While many companies are reinstating in-person workplaces, others have decided that not all employees need to be in the office full-time. You may have gotten a taste of your clients’ habits during the pandemic, but now is the time to reinforce some guidelines about expectations on both ends. Is it business as usual? What time of day (and what day of the week) is proper to have calls? Will you be on-screen or off-screen for meetings? What type of dress is appropriate? (Cue pajama pants!) Deciding this in advance will avoid any conflict down the road. 

Increasing competition 

Just about every employee has thought one time or another about dropping their current role and becoming a freelance PR pro. Many, however, don’t realize the work that goes into the job. Remote PR pros not only have to deliver solid results on behalf of their clients, but they also need to be strong at business development so that new clients are always in the pipeline. Oh, and did we mention you need stellar bookkeeping skills, so you accurately bill for all your time? What about those 11 p.m. calls with your client’s customer that is halfway around the world? It can easily go from looking like a sexy, fun job to one that requires a lot of work. Not everyone is suited for the lifestyle. Remind your customers and prospects that you have deep experience working remotely and show them with the results you deliver.

Sharpening your skills

You may have taken advantage of the pandemic to hone your Zoom, Slack, WebEx or Teams skills, but what did you do on the PR front? If the answer is not much, it’s time to play catch up during any downtime you have. For example, if you know your client may soon be entering a vertical market, start to pay attention to that market by carving out time daily to get to know the publications and reporters, and what topics they cover.

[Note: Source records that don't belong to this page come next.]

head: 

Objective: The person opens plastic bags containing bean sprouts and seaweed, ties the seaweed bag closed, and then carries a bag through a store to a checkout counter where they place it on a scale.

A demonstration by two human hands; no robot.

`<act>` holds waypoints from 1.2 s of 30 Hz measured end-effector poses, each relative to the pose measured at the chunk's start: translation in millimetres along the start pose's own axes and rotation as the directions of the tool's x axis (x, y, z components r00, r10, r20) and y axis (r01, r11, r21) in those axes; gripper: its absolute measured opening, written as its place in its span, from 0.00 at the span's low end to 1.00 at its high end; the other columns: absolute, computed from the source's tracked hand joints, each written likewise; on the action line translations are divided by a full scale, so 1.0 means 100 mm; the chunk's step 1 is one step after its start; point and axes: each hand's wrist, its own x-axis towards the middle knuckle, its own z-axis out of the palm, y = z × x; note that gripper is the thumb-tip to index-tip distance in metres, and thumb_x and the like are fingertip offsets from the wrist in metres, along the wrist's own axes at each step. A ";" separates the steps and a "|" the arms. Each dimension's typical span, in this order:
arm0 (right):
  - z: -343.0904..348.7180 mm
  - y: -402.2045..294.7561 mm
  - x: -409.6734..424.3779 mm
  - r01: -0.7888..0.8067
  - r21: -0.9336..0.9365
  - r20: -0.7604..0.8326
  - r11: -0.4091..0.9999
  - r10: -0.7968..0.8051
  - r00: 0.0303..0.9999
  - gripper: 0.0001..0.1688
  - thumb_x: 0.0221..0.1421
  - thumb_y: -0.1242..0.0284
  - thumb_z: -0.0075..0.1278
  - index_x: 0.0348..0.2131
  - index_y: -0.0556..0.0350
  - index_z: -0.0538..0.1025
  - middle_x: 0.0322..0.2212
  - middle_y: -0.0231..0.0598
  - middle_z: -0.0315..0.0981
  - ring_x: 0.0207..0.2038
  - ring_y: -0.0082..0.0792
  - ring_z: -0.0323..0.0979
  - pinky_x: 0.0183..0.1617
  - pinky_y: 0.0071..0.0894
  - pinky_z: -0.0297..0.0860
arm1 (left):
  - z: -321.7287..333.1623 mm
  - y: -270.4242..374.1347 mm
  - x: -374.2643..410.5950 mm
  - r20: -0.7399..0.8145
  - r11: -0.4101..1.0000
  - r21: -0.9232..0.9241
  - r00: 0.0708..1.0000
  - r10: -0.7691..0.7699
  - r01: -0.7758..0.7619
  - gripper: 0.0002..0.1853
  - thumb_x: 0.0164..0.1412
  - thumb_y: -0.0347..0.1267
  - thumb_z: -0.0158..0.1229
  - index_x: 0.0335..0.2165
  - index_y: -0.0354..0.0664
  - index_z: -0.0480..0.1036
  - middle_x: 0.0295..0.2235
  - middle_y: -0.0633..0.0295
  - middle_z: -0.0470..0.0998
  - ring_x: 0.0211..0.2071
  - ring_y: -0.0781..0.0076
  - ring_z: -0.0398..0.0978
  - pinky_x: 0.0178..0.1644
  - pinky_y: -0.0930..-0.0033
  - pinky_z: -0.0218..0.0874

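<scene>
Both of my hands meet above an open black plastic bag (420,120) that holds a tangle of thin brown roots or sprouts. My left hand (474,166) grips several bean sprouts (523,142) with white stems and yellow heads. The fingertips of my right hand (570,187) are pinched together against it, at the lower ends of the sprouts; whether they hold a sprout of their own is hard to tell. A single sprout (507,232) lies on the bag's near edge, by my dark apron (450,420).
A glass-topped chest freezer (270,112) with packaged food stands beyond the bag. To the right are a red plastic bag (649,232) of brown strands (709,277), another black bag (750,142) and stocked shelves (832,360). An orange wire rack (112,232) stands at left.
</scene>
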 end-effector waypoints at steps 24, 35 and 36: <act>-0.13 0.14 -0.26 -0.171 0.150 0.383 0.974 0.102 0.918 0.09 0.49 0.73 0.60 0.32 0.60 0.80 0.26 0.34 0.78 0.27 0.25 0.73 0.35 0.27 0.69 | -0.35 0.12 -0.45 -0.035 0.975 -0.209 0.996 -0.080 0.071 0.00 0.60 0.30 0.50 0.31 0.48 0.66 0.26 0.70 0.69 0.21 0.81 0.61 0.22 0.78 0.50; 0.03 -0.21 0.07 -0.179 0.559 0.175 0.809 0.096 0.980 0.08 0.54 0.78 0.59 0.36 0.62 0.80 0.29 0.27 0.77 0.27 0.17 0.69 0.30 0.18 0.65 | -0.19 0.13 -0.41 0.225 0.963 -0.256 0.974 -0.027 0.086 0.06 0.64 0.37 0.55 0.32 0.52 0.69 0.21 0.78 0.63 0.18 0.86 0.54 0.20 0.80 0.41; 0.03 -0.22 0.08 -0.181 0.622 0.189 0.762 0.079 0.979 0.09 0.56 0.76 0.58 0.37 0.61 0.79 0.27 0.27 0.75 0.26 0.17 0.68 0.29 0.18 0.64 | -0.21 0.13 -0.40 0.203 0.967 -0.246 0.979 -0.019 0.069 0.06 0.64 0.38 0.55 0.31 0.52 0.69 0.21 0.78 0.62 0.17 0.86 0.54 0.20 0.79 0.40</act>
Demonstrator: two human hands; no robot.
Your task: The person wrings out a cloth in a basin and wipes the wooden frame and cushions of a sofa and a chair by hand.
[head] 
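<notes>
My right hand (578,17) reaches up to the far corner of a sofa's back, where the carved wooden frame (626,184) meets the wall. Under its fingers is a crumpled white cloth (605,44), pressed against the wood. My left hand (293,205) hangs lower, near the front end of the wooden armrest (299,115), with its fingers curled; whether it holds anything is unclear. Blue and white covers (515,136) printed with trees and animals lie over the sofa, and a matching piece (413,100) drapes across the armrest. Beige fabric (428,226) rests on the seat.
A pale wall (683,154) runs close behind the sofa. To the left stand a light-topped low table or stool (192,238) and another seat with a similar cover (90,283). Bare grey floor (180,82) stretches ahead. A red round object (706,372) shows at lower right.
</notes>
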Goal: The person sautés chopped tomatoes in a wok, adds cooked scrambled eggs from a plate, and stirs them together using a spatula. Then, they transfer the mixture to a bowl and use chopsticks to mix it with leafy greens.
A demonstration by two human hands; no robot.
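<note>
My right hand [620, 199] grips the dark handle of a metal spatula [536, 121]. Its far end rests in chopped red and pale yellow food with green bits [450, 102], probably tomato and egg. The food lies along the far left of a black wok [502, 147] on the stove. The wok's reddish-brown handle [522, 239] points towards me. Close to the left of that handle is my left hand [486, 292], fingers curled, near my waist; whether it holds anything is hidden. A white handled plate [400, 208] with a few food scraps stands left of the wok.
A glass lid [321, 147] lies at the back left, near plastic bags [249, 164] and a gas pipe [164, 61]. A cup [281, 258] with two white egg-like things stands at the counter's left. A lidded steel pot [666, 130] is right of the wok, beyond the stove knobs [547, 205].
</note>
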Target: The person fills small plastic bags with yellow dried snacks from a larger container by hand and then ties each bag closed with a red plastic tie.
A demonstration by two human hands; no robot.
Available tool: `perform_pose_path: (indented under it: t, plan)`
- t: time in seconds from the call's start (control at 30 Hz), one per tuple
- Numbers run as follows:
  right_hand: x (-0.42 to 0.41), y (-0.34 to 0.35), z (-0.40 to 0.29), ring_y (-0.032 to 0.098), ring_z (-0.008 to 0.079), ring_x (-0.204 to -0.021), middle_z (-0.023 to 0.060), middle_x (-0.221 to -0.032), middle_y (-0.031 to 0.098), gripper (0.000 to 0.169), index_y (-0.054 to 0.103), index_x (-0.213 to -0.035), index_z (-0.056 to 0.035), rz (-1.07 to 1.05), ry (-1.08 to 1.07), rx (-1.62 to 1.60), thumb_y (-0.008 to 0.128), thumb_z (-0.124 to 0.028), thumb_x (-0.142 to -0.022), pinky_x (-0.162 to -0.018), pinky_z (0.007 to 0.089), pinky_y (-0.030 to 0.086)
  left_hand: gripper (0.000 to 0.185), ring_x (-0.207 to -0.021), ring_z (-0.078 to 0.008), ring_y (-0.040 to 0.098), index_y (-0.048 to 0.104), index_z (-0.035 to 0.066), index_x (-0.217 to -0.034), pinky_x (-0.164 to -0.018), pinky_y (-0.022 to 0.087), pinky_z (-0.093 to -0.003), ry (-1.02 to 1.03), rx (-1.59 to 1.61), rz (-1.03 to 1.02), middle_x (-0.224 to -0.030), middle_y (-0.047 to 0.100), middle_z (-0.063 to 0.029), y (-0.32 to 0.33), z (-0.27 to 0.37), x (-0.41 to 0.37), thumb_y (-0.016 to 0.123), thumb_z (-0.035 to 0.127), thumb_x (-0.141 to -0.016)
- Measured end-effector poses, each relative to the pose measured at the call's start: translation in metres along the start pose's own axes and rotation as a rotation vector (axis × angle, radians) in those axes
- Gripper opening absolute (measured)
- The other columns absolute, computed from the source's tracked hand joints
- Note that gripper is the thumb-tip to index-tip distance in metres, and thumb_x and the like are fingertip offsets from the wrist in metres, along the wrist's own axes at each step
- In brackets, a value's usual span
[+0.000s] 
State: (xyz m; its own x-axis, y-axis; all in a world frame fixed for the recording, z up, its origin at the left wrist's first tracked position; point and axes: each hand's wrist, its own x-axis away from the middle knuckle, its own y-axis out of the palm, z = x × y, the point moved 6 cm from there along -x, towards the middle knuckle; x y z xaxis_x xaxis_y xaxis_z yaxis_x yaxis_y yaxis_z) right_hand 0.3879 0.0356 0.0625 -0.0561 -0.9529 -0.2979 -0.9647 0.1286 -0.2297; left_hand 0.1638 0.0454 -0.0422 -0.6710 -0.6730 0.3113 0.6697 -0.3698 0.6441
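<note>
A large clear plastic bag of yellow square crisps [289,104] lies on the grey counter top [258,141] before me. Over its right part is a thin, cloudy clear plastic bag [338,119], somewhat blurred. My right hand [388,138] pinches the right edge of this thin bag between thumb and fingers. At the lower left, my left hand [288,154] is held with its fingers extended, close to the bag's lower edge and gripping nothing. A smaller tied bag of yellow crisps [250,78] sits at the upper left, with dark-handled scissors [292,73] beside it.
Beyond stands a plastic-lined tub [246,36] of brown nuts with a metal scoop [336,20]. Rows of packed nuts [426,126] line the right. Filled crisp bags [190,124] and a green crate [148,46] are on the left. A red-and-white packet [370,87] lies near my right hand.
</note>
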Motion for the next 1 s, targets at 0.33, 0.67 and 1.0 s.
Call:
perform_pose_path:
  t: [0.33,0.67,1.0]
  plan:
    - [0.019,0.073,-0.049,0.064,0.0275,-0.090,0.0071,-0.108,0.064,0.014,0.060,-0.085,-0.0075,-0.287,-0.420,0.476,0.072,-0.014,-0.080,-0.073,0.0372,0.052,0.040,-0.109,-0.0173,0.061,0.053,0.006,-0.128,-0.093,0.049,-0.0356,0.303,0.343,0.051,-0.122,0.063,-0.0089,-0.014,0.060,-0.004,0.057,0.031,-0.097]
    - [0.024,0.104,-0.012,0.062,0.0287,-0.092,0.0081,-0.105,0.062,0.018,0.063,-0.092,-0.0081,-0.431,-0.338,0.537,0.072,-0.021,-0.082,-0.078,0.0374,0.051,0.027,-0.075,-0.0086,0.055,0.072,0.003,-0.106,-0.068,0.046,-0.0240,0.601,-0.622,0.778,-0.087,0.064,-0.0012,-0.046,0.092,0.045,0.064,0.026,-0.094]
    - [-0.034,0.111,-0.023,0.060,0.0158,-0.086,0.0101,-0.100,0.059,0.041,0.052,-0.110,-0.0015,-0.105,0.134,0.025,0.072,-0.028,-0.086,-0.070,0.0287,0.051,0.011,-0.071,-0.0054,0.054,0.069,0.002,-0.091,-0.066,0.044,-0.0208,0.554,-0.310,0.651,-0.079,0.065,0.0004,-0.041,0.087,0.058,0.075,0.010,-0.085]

Not only will you be able to talk the talk with your clients, but you’ll also have better luck pitching that vertical because you know what they cover and what types of stories likely will resonate.

Employers are still scrambling to hire qualified people to fill open roles. It’s a great opportunity for remote PR pros to reach out and see where they can help fill those gaps. By staying nimble and being able to highlight your successes, you’ll be well on your way to setting yourself up for success in 2022 and beyond.